Schlafen in der alten Post


... in der Eifel ...

war bis zum Herbst 2018 möglich



-urig, historisch, heimelig, herzensgut-


Frau Schnichels nahm mich 2016 als franziskanische Pilgerin auf. Wir verstanden uns auf Anhieb und redeten bis in die Nacht über Gott und die Welt. Sie zeigte mir die Ahe-Kapelle und ließ mich in der alten Post schlafen.


Sie vermietete ihr elterliches Fachwerkhaus, indem Sie ihre Jugend und ihrer Ehejahre verbrachte und wo sie ihre Familie aufzog und mit der Post zum Unterhalt beitrug. In der ehemaligen Post, wurde nicht nur gearbeitet, sondern auch mit drei Gernerationen unter einem Dach gelebt. Das Häuschen steckt voller Erinnerungen. Frau Elisabeth Schnichels sagt: "Man könnte ein Buch über mein Leben schreiben. Ich wollte nie woanders leben als hier in Zingsheim." Sie ist weltoffen und gleichzeitig ist sie fest verwurzelt mit Ihrer Heimat. Wer bisher glaubte, dass diese Eigenschaften Gegensätze sind, der sollte Frau Schnichels unbedingt kennen lernen.

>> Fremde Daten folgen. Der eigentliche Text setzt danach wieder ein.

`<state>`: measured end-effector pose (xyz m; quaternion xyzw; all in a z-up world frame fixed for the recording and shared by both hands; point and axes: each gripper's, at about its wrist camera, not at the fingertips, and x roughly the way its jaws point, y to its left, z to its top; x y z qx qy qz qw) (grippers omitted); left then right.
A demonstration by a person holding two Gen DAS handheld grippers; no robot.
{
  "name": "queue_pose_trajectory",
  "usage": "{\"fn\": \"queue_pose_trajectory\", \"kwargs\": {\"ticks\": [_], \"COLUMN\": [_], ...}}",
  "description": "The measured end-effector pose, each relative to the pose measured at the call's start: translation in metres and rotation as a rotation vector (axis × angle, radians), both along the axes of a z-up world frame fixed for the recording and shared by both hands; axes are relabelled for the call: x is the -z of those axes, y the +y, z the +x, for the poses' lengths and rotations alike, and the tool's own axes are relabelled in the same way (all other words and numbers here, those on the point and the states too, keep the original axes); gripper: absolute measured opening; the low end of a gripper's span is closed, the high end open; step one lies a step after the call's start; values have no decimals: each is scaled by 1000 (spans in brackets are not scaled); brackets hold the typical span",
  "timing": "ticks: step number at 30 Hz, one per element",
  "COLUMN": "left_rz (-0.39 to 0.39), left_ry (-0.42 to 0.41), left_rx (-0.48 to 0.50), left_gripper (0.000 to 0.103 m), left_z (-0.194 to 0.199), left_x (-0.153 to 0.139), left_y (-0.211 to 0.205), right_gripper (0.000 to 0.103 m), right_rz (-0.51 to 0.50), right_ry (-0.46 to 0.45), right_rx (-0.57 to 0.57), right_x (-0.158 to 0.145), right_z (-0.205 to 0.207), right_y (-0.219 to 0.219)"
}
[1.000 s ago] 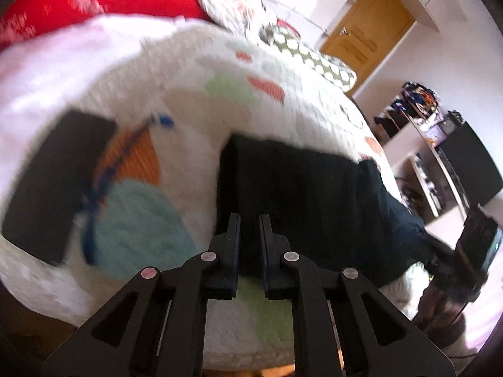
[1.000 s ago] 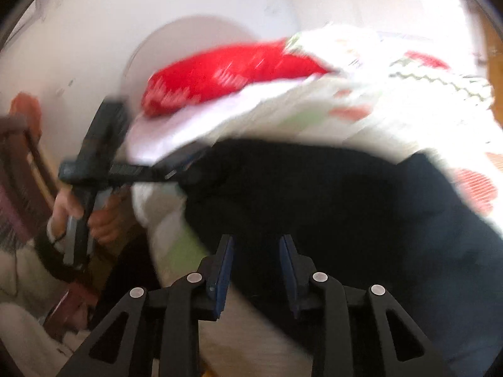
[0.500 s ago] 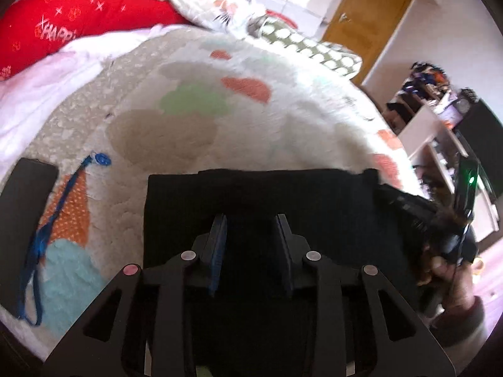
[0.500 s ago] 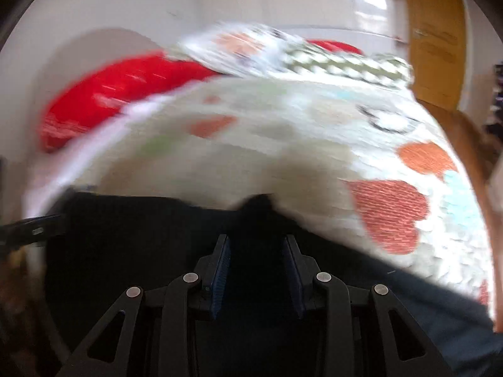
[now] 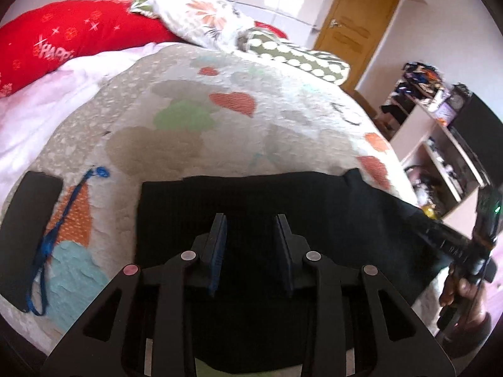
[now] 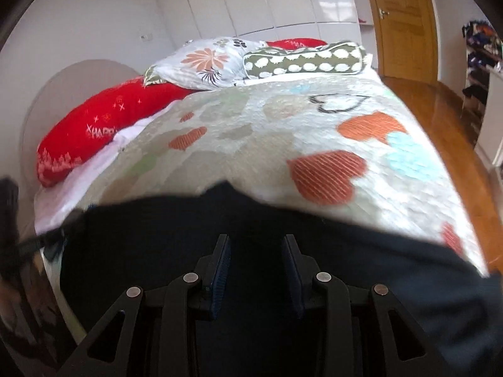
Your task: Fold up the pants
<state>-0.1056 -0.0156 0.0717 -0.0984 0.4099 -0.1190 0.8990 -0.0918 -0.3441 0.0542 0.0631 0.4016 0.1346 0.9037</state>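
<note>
On my far left a flat black rectangular phone (image 5: 30,235) with a blue lanyard (image 5: 59,223) lies on the heart-patterned quilt (image 5: 195,132). My left claw (image 5: 250,235) hangs released over the folded black fabric pants (image 5: 251,198). My right claw (image 6: 256,257) is likewise parted, gripping nothing, above them.

left claw (image 5: 250,224): black plastic arms, silver and pinkish round screws, blue-edged pads.
right claw (image 6: 255,245): black arms, silver screws, blue pads.
</note>
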Motion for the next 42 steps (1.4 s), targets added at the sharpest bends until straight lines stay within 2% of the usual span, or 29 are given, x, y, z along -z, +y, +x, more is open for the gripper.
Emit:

Scheinbar gehören die o.a. Bilder nicht zusammen und doch erzählen sie ein Teil der Geschichte von Elisabeth Schnichels und ihrer Heimat.


Gemeinschaft wird in Zingsheim groß geschrieben. Elisabeth Schnichels war bis 2018 die Spielleiterin bei der Theaterbühne Zingsheim (bekannt bis nach Köln) Sie führte bisher Regie und gab es in diesem Jahr in jüngere Hände. In fröhlicher Runde sitzt sie heute noch mit Frauen aus dem DOrf wöchendlich zusammen und strickt Socken, die im Herbst auf dem Handwerkermarkt verkauft werden und im Gemeinschaftshaus des Dorfes wird im Herbst eingeladen zur Disko der 70ziger Jahre, alles ist heimatverbunden.

Ganz in der Nähe erleben Sie auch die Geschichte der Römer in der Eifel.